Cinema

Dal passato comunista al cemento globalista, Bellomo racconta l’Albania che si trasforma nel viaggio documentario impolverato Anulloje Ligjin

L'ultimo lavoro del pugliese Fabrizio Bellomo è in Concorso al 41esimo Torino Film Festival. Là dove riuscì la magniloquenza razionalista dell’architettura fascista, dove non riuscì del tutto il comunismo versione Enver Hoxha (che di costruzioni fasciste ne mantenne diverse), ora sta facendo tabula rasa il globalismo cementificato “green” con i suoi grattacieli

di Davide Turrini

Santa miseria. Tirana oggi sembra Milano, anzi Abu Dhabi. Scontate le news da pacchetto estivo, come le vacanze in Albania, o l’ideuzza dell’hub migranti italiano oltre Adriatico di meloniana memoria, Fabrizio Bellomo con il documentario Anulloje Ligjin – in Concorso al 41esimo Torino Film Festival – prova a raccontare attraverso l’impressione delle immagini una trasformazione epocale e antropologica: quella dell’uomo che ridisegna l’urbe e fa a pugni con la sua storia.

È buffo, e quasi scontato, che l’enorme murales modello Il quarto stato di Pelizza da Volpedo in Piazza Scanderbeg a Tirana sia impachettato per un restauro con la carta delle migliori occasioni della modernità di colore blu con stelline timbrata Europa.

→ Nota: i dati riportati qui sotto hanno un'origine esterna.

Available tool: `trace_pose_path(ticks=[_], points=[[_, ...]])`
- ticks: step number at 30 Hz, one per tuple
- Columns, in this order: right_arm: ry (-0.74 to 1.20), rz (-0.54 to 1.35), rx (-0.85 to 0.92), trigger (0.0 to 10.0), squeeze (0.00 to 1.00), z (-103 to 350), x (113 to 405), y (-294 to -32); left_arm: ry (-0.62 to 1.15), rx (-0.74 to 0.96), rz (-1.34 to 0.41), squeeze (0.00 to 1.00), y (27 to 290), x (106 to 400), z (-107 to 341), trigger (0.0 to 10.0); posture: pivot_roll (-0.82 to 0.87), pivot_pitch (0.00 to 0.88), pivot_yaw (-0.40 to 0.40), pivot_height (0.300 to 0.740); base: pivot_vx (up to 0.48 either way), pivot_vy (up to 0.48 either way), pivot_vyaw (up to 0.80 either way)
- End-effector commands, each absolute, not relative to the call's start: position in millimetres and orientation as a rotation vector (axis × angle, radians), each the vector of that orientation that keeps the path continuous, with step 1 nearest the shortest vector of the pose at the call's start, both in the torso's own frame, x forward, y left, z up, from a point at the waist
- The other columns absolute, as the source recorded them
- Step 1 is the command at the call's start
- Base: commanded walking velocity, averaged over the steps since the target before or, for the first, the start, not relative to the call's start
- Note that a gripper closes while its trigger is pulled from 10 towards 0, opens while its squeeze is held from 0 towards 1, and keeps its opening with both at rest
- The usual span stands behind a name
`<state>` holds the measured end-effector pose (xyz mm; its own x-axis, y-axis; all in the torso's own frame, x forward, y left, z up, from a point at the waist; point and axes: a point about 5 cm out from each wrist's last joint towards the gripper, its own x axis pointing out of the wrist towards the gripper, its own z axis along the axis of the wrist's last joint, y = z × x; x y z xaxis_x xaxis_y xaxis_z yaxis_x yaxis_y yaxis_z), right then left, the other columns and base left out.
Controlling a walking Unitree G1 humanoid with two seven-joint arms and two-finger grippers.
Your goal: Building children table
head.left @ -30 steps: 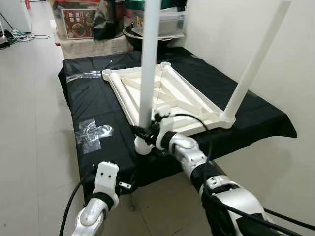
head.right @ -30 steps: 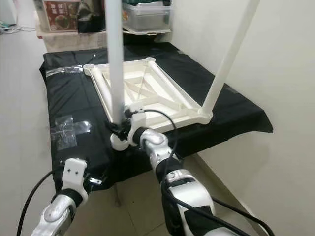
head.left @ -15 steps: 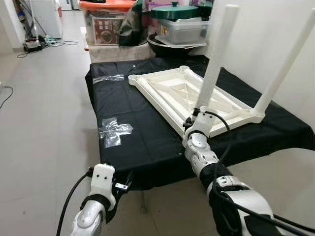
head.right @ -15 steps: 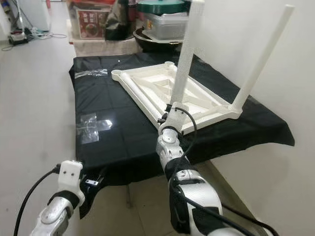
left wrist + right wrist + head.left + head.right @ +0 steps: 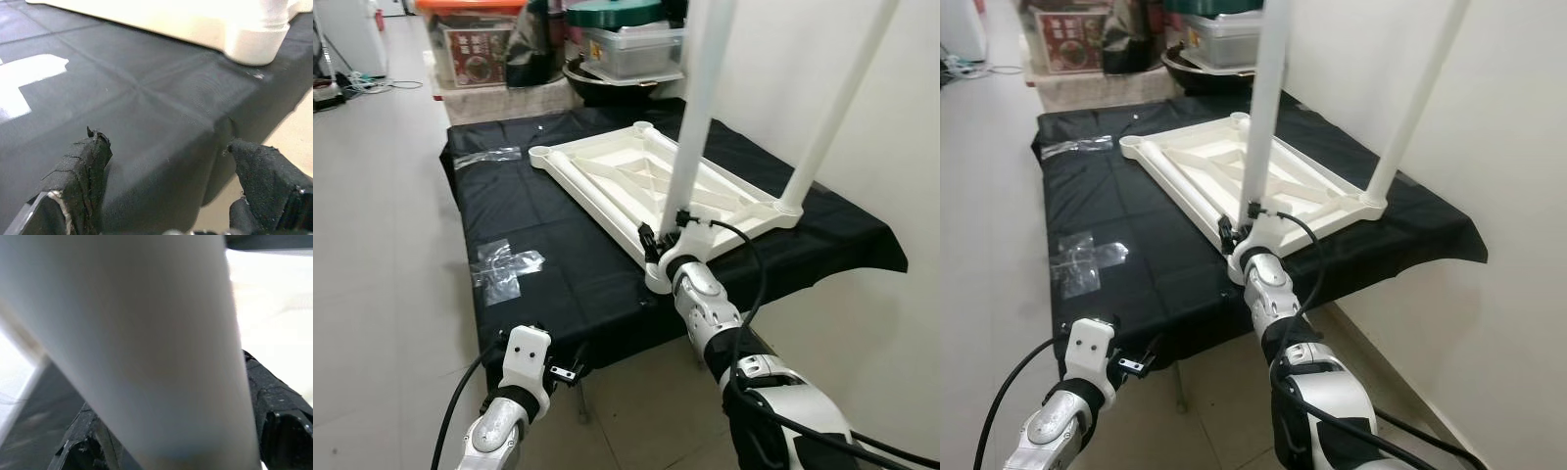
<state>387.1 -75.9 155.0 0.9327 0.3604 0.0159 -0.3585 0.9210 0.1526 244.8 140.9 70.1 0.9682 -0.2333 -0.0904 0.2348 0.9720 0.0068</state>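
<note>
A white children's table top [image 5: 636,176] lies upside down on a black-covered table [image 5: 548,225]. Two white legs stand up from its near corners: the near-left leg [image 5: 700,108] and the right leg [image 5: 837,108]. My right gripper [image 5: 664,240] is shut on the near-left leg just above its corner socket [image 5: 656,279]; the right wrist view has that leg [image 5: 146,347] pressed between the black fingers [image 5: 274,396]. My left gripper [image 5: 166,161] is open below the table's front edge, facing the black cloth and the same corner socket [image 5: 257,41].
Clear tape patches [image 5: 504,262] stick to the black cloth. Storage boxes and a pot [image 5: 622,44] stand behind the table. A white wall [image 5: 803,59] runs along the right side. Open tiled floor [image 5: 372,245] lies to the left.
The head camera has shifted between frames. The leg in my right gripper stood upright a second ago and now leans to the right, its foot still at the near corner socket. My left arm stays low.
</note>
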Motion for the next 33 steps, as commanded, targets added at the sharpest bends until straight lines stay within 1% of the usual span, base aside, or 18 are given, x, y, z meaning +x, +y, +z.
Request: trace_pose_path(ticks=[1, 2, 4, 6, 12, 16, 17, 18, 19, 20, 21, 23, 24, 26, 29, 31, 32, 33], points=[[-0.078, 0.534, 0.134, 10.0, 0.00, 177, 386, -53, 0.093, 0.012, -0.237, 0.00, 141, 246, 69, 10.0, 0.08, 0.000, -0.069, 0.740, 0.000, 0.000, 0.00], [-0.078, 0.534, 0.134, 10.0, 0.00, 177, 386, -53, 0.093, 0.012, -0.237, 0.00, 141, 246, 69, 10.0, 0.08, 0.000, -0.069, 0.740, 0.000, 0.000, 0.00], [-0.088, 0.838, 0.020, 10.0, 0.00, 175, 375, -37, 0.105, 0.030, -0.251, 0.00, 141, 245, 67, 10.0, 0.09, 0.000, -0.082, 0.740, 0.000, 0.000, 0.00], [-0.047, 0.988, -0.045, 10.0, 0.00, 165, 365, -26, 0.108, 0.029, -0.245, 0.00, 141, 243, 65, 10.0, 0.10, 0.000, -0.094, 0.740, 0.000, 0.000, 0.00], [-0.007, 1.073, -0.093, 10.0, 0.00, 152, 356, -12, 0.084, 0.005, -0.203, 0.00, 142, 242, 68, 10.0, 0.12, 0.000, -0.109, 0.740, 0.000, 0.000, 0.00], [0.008, 1.059, -0.111, 10.0, 0.00, 149, 357, -11, 0.078, -0.003, -0.196, 0.00, 143, 244, 70, 10.0, 0.13, 0.000, -0.117, 0.740, 0.000, 0.000, 0.00], [0.029, 0.992, -0.134, 4.5, 0.00, 148, 361, -13, 0.078, 0.012, -0.211, 0.00, 143, 246, 71, 10.0, 0.13, 0.000, -0.114, 0.740, 0.000, 0.000, 0.00], [0.057, 0.813, -0.143, 0.0, 0.00, 149, 371, -20, 0.084, 0.027, -0.221, 0.00, 142, 245, 70, 10.0, 0.12, 0.000, -0.105, 0.740, 0.000, 0.000, 0.00], [0.093, 0.532, -0.102, 0.0, 0.00, 151, 384, -38, 0.091, 0.020, -0.218, 0.00, 143, 244, 68, 10.0, 0.11, 0.000, -0.101, 0.740, 0.000, 0.000, 0.00], [0.093, 0.532, -0.102, 0.0, 0.00, 151, 384, -38, 0.091, 0.020, -0.218, 0.00, 143, 244, 68, 10.0, 0.11, 0.000, -0.101, 0.740, 0.000, 0.000, 0.00], [0.121, 0.347, -0.071, 0.0, 0.00, 152, 390, -51, 0.095, 0.013, -0.214, 0.00, 145, 242, 66, 10.0, 0.11, 0.000, -0.101, 0.740, 0.000, 0.000, 0.00], [0.211, -0.082, 0.008, 0.0, 0.00, 139, 394, -97, 0.098, 0.009, -0.213, 0.00, 144, 241, 65, 10.0, 0.11, 0.000, -0.096, 0.740, 0.000, 0.000, 0.00], [0.211, -0.082, 0.008, 0.0, 0.00, 139, 394, -97, 0.098, 0.009, -0.213, 0.00, 144, 241, 65, 10.0, 0.11, 0.000, -0.096, 0.740, 0.000, 0.000, 0.00], [0.246, -0.322, -0.002, 0.0, 0.00, 127, 388, -128, 0.099, 0.024, -0.227, 0.00, 140, 241, 64, 10.0, 0.10, 0.000, -0.091, 0.740, 0.000, 0.000, 0.00], [0.249, -0.392, -0.017, 0.0, 0.00, 123, 385, -136, 0.093, 0.024, -0.227, 0.00, 139, 241, 66, 10.0, 0.10, 0.000, -0.089, 0.740, 0.000, 0.000, 0.00], [0.211, -0.369, -0.034, 0.0, 0.00, 121, 381, -133, 0.075, 0.009, -0.218, 0.00, 143, 248, 72, 10.0, 0.09, 0.000, -0.082, 0.740, 0.000, 0.000, 0.00], [0.225, -0.288, -0.018, 5.0, 0.00, 120, 381, -123, 0.080, 0.023, -0.241, 0.00, 142, 250, 72, 10.0, 0.08, 0.000, -0.061, 0.740, 0.000, 0.000, 0.00], [0.225, -0.288, -0.018, 5.0, 0.00, 120, 381, -123, 0.080, 0.023, -0.241, 0.00, 142, 250, 72, 10.0, 0.08, 0.000, -0.061, 0.740, 0.000, 0.000, 0.00]])
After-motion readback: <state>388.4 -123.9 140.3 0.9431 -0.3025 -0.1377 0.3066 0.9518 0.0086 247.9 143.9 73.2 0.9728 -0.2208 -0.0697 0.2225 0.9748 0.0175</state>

In mezzo all’osservazione di Bellomo, coadiuvato da un'”armata Brancaleone” assieme al regista Luan che gli fa da guida, come una diagonale disomogenea ma profonda, emerge l’epoca di passaggio della deposizione dei simboli, quindi delle statue di Hoxha e Stalin, della sostituzione di segni e valori oggi diventati commercializzazione di brand identici in ogni angolo della terra.

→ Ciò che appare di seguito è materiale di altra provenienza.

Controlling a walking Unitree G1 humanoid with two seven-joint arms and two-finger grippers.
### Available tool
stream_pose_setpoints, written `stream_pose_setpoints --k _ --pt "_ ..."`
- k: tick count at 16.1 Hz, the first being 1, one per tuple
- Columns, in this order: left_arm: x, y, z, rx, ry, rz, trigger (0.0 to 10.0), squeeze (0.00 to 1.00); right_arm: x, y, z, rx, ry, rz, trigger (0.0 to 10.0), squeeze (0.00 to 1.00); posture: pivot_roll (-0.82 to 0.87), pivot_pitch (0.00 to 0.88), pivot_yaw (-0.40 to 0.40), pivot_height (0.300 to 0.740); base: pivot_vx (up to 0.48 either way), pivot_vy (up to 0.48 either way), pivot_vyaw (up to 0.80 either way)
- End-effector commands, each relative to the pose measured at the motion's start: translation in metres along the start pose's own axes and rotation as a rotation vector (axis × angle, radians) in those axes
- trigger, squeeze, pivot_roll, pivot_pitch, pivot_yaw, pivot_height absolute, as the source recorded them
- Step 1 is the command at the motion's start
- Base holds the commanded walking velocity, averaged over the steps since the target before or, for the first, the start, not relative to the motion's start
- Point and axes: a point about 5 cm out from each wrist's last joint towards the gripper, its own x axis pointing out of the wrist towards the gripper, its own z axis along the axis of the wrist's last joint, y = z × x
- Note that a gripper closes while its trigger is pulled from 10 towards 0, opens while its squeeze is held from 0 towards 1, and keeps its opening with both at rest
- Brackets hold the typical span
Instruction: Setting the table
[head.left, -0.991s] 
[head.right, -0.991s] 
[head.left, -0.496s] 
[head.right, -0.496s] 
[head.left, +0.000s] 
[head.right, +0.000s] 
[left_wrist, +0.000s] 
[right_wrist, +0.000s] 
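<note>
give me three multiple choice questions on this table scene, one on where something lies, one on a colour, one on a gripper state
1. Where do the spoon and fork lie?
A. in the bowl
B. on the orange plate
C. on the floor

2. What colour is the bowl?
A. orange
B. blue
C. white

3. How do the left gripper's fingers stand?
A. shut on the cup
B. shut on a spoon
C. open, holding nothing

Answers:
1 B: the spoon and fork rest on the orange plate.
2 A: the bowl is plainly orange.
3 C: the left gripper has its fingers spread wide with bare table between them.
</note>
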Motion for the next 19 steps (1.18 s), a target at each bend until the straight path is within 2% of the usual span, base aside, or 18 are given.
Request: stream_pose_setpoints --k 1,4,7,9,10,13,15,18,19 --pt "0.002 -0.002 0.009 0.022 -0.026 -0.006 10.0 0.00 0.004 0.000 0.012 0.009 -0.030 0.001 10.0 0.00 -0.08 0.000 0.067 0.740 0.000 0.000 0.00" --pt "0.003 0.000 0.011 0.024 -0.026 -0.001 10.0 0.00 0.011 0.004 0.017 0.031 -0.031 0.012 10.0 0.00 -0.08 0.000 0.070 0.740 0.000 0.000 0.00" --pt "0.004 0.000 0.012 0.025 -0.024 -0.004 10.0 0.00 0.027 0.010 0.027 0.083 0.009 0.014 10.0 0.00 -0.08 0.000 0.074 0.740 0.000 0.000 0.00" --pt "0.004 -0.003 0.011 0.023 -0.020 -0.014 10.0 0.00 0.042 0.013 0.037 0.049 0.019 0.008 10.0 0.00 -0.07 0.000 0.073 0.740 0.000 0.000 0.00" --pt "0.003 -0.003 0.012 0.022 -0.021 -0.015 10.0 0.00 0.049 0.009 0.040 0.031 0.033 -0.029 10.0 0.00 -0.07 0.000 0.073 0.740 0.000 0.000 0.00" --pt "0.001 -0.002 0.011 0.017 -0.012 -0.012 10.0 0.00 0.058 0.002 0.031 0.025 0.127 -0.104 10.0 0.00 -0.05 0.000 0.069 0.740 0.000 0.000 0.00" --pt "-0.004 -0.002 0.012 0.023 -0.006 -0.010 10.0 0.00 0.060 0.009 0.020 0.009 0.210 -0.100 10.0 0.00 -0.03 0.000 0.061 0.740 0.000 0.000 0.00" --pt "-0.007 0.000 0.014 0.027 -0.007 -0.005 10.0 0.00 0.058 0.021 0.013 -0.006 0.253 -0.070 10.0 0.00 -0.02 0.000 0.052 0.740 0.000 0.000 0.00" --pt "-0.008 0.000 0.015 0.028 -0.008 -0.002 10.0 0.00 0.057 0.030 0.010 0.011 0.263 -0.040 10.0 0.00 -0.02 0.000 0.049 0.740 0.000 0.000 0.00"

Lo sfondo in Anulloje Ligjin (tradotto: annulla la legge) diventa primo piano, la scenografia sopravanza dialoghi e narrazione. L’Albania è un set da esplorare, un luogo neorealista senza filtri preproduttivi in cui proprio dallo spazio osservato si slanciano contraddizioni politiche. Perché Anulloje Ligjin ad un certo punto prende una direzione curiosa. Bellomo, spesso in campo di spalle, giunge a Scutari e ricostruisce attraverso testimonianze locali, tra cui una dei due scultori che operarono negli anni ottanta, l’andirivieni attorno all’enorme statua in ferro che fino ai primi anni novanta rimase collocata nella piazza centrale della città: quella dei Cinque eroi di Vig. Cinque partigiani che persero eroicamente la vita nell’agosto 1944 combattendo contro i nazisti.

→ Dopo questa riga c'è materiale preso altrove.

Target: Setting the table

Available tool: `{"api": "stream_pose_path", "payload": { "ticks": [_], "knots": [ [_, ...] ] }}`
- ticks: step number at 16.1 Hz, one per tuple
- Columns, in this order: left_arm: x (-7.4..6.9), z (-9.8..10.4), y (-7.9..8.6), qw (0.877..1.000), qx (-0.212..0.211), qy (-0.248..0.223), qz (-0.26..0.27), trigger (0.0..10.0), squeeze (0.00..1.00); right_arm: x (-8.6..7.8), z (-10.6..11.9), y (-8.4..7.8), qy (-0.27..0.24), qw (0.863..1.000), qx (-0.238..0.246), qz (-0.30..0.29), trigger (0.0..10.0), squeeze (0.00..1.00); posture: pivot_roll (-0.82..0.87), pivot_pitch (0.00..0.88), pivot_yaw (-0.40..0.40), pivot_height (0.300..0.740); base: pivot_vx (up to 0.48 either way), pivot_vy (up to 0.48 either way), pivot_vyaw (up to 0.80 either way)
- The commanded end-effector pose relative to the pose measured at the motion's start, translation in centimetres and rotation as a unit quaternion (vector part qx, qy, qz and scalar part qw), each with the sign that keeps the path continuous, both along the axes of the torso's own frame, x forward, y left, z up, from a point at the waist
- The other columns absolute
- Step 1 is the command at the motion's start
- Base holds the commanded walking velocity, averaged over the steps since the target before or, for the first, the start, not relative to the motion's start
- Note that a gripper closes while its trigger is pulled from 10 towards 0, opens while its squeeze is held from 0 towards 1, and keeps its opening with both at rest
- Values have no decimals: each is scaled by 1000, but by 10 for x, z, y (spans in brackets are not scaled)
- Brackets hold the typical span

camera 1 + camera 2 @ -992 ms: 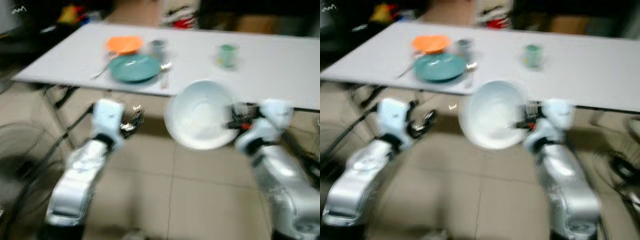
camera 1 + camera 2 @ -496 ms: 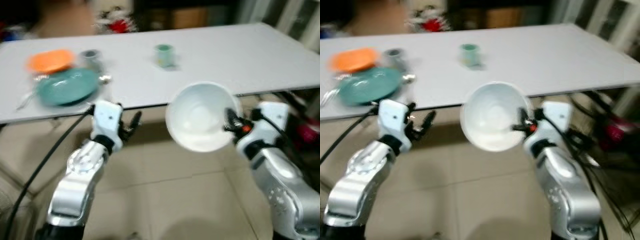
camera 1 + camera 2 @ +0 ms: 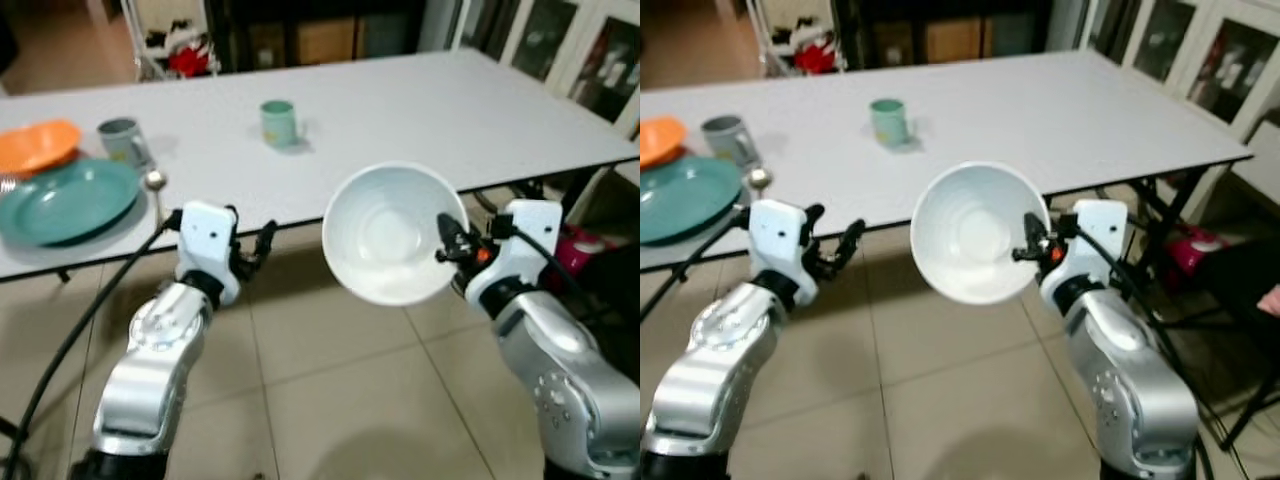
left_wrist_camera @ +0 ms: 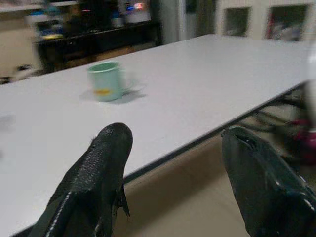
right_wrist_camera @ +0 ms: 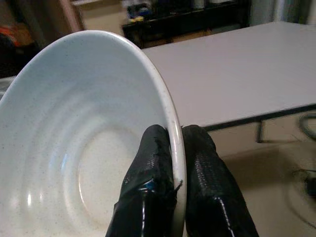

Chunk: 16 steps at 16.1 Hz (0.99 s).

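Pale beige tiles cover the floor (image 3: 330, 400), with thin dark grout lines running between them. Beyond the far edge of the tabletop (image 3: 420, 110) stands a dark shelf unit (image 3: 300, 20), and brown cardboard boxes (image 3: 325, 40) sit in it side by side. Left of that is a white wire rack (image 3: 140, 35) with a red bundle (image 3: 190, 60) low down in it; what the bundle is, I cannot tell. In the far right corner are pale cabinets (image 3: 1230, 70) with dark glass doors. On the floor under the right end of the tabletop, near its dark legs, lies a pink and red thing (image 3: 1185, 250), too blurred to name.
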<state>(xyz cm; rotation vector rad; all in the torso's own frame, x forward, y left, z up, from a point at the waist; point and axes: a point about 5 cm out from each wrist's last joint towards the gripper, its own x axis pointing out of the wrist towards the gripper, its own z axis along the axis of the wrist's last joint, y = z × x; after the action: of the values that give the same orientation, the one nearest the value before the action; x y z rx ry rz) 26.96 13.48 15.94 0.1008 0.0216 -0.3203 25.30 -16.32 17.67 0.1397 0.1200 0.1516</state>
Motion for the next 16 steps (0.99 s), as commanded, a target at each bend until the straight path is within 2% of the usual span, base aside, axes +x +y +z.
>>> {"api": "stream_pose_path", "payload": {
  "ticks": [1, 16],
  "knots": [
    [0, 3, 6, 1000, 7, -7, 8, 10000, 0, 1, 6, 0, -12, 1000, 4, -1, 10000, 0, 36, 0, 26, 740, 281, 0, 0],
    [-1, 3, 5, 1000, 3, -2, 3, 10000, 0, 0, -1, -7, 14, 999, 7, -29, 10000, 0, 34, 0, 37, 740, 298, 0, 0]
  ]
}}
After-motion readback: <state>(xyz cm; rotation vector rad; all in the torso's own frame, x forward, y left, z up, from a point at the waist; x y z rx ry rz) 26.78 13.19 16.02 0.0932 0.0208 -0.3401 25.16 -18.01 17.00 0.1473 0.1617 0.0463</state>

Simbologia dalle proporzioni materiche evidenti, divenuta stalinista obtorto collo, elevata a potenza, smantellata e vilipesa (con tanto di cerchione lanciato al collo di una statua partigiano mentre crollava il comunismo), parcheggiata in un angolo di periferia, saccheggiata e scheggiata per il ferro, di nuovo ricollocata al centro di una rotonda trafficata fuori città. Bellomo la insegue con una flemma investigativa ammaliante, recupera stralci d’archivio con questa statua (si può dire? Bella) che gira stretta a dei cavi, issata su camion, infine ne disegna con le dita la sagoma assieme alla guida nella polvere del lunotto posteriore della propria auto oramai mimetizzata con le strade albanesi.

“Prima dell’inizio del viaggio vi è stato un lungo periodo di ricerca sul materiale d’archivio relativo alle statue e ai monumenti del Realismo Socialista”, spiega Bellomo nelle note di regia sottolineando che il flusso di immagini d’archivio non si è mai concluso nemmeno finite le riprese. “I nuovi materiali selezionati sono quindi andati a stratificare ulteriormente e a calcificarsi sul lavoro già svolto e acquisito. D’altronde un film che attraversa il periodo di transizione albanese e che dal mio punto di vista – come allegoria – può valere universalmente per qualsiasi periodo di transizione di qualsiasi luogo, persona o altro, non poteva che nutrirsi di stratificazioni. E caos”.